Free CPA-Business Exam Braindumps (page: 23)

Page 23 of 132

A stockholder's right to inspect books and records of a corporation will be properly denied if the purpose of the inspection is to:

  1. Commence a stockholder's derivative suit.
  2. Obtain stockholder names for a retail mailing list.
  3. Solicit stockholders to vote for a change in the board of directors.
  4. Investigate possible management misconduct.

Answer(s): B

Explanation:

Choice "b" is correct. In general, a shareholder has a right to inspect the books and records of a corporation for purposes related to the stockholder's interest in the corporation. This right will be denied where the purpose is not reasonably related to their status as a shareholder. Obtaining stockholder names to create a retail mailing list is a personal purpose.
Choices "a", "c", and "d" are incorrect. The following reasons for shareholders to inspect the books of the corporation are reasonably related to their status as shareholders:

A). To commence a stockholder's derivative suit.
C). To solicit stockholders to vote for a change in the board of directors.
D). To investigate possible management misconduct.



Which of the following documents would most likely contain specific rules for the management of a business corporation?

  1. Articles of incorporation.
  2. Bylaws.
  3. Certificate of authority.
  4. Shareholders' agreement.

Answer(s): B

Explanation:

Choice "b" is correct. The bylaws are adopted by the incorporators or directors, are not required to be filed, and generally will contain rules desired regarding the operation of the corporation.
Choice "a" is incorrect. Articles of incorporation are filed with the state and contain information regarding the formation of the corporation.
Choice "c" is incorrect. A certificate of authority is filed with the foreign state that a business wishes to do business in and with permission from that state.
Choice "d" is incorrect. A shareholder agreement is a contract between shareholders for any rights or duties agreed upon between the parties.

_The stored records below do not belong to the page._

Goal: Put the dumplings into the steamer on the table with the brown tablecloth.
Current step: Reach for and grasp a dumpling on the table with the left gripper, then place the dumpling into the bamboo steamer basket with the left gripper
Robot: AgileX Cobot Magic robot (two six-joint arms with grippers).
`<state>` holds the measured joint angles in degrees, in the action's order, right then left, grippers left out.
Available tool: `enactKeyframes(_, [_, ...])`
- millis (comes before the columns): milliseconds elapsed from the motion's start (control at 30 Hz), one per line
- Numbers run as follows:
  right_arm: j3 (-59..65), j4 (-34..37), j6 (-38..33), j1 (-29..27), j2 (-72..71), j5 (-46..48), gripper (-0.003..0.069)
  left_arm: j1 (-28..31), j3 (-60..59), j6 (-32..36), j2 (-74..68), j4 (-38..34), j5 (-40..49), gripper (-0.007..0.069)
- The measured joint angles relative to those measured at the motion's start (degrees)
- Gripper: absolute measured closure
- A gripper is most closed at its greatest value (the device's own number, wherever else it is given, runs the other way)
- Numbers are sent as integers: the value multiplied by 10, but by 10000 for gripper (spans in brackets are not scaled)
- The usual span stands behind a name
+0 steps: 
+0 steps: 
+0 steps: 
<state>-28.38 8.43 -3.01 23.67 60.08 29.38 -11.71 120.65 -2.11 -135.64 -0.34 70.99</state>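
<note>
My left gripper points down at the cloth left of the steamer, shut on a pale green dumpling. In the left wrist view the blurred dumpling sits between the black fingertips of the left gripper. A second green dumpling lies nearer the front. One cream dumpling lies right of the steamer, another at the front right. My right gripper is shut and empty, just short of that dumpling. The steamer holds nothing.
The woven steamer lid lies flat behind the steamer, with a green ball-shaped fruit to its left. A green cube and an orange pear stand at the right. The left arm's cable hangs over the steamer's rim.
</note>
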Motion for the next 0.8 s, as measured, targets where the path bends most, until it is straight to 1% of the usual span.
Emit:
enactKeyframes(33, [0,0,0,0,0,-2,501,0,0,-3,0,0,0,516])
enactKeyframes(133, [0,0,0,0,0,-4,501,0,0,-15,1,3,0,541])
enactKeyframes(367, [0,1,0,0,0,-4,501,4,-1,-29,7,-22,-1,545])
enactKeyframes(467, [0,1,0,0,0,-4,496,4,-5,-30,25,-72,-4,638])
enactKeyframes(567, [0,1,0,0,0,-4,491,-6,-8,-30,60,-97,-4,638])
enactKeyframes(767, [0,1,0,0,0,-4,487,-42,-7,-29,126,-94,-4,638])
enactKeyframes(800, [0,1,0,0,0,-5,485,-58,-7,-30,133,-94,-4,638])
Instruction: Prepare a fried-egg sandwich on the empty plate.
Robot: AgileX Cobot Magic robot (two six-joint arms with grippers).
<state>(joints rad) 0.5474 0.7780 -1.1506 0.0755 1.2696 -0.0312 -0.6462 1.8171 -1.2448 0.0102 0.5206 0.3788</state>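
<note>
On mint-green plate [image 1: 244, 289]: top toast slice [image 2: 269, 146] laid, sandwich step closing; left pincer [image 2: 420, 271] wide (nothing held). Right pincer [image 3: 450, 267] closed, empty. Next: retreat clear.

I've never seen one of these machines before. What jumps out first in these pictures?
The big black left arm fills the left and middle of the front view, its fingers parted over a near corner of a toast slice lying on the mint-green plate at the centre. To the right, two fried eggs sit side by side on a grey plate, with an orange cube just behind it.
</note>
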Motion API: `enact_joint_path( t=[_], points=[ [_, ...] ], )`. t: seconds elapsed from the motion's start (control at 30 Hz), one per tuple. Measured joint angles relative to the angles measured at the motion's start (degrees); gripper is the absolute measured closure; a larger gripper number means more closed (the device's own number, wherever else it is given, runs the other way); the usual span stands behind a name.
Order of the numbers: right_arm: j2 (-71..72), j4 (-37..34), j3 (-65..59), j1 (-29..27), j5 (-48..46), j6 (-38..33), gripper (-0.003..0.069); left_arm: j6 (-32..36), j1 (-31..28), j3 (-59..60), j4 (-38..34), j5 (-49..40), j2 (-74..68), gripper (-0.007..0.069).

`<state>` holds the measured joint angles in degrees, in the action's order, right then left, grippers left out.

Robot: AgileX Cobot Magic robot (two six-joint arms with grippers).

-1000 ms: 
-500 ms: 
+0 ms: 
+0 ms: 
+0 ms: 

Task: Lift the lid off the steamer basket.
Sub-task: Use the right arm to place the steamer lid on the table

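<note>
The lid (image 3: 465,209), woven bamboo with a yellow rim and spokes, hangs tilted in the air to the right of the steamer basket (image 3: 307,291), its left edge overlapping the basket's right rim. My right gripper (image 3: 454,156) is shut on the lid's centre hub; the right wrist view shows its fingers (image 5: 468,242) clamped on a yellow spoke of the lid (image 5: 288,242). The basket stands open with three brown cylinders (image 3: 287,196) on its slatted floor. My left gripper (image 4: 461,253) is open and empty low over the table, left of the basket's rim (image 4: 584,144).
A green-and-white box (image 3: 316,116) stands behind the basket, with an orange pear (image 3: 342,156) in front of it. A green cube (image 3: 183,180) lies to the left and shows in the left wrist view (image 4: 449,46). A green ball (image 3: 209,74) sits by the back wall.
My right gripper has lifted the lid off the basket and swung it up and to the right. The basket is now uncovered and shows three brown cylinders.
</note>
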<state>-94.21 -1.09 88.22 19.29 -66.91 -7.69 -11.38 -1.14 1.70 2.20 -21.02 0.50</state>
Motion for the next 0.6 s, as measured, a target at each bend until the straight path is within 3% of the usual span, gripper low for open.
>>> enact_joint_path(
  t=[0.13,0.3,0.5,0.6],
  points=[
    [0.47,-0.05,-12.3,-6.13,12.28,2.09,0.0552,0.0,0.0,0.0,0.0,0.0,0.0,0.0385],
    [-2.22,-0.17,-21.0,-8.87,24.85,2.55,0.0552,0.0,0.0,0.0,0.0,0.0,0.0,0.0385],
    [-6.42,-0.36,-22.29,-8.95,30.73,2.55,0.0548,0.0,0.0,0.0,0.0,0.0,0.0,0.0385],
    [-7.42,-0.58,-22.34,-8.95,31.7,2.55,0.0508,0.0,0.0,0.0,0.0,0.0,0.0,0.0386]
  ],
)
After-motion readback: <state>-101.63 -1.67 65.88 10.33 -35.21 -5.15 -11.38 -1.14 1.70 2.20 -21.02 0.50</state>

Following the formation of a corporation, which of the following terms best describes the process by which the promoter is released from, and the corporation is made liable for, pre-incorporation contractual obligations?

  1. Assignment.
  2. Novation.
  3. Delegation.
  4. Accord and satisfaction.

Answer(s): B

Explanation:

Choice "b" is correct. A promoter is personally liable for the contracts he or she enters into prior to incorporation. A corporation may become liable by adoption of the contract, and through the process of novation (an agreement among all of the parties), the promoter may be released from contractual obligations. Choice "a" is incorrect. An assignment is a transfer of a contractual duty to perform. After the transfer, both the assignor and assignee may be held liable for performance. The assignor is not, thereby, released from liability. Choice "c" is incorrect. A delegation is a transfer of a contractual duty to perform. Both the delegor and delegee are liable to perform after the assignment; it does not release the promoter from liability.
Choice "d" is incorrect. An accord is an agreement to change the performance due under a contract. Once the new terms are performed or satisfied, the original contract terms are terminated. Such an agreement does not automatically result in release of a promoter.



Which of the following parties is liable to repay an illegal distribution to a corporation?

  1. A director not breaching his or her duty in approving the distribution and the corporation is solvent.
  2. A director not breaching his or her duty in approving the distribution and the corporation is insolvent.
  3. A shareholder not knowing of the illegality of the distribution and the corporation is solvent.
  4. A shareholder knowing of the illegality of the distribution and the corporation is insolvent.

Answer(s): D

Explanation:

Choice "d" is correct. Illegal dividends from an insolvent company must be repaid to the corporation for the benefit of the creditors. A shareholder who knowingly accepts an illegal dividend is liable to return it.

Choices "a" and "b" are incorrect. If a director does not breach any duties in approving a distribution, the director is protected by the business judgment rule and is not liable for the distribution whether the corporation is solvent or insolvent.
Choice "c" is incorrect. A shareholder of a solvent corporation who unknowingly accepts an illegal distribution is not obligated to repay the distribution.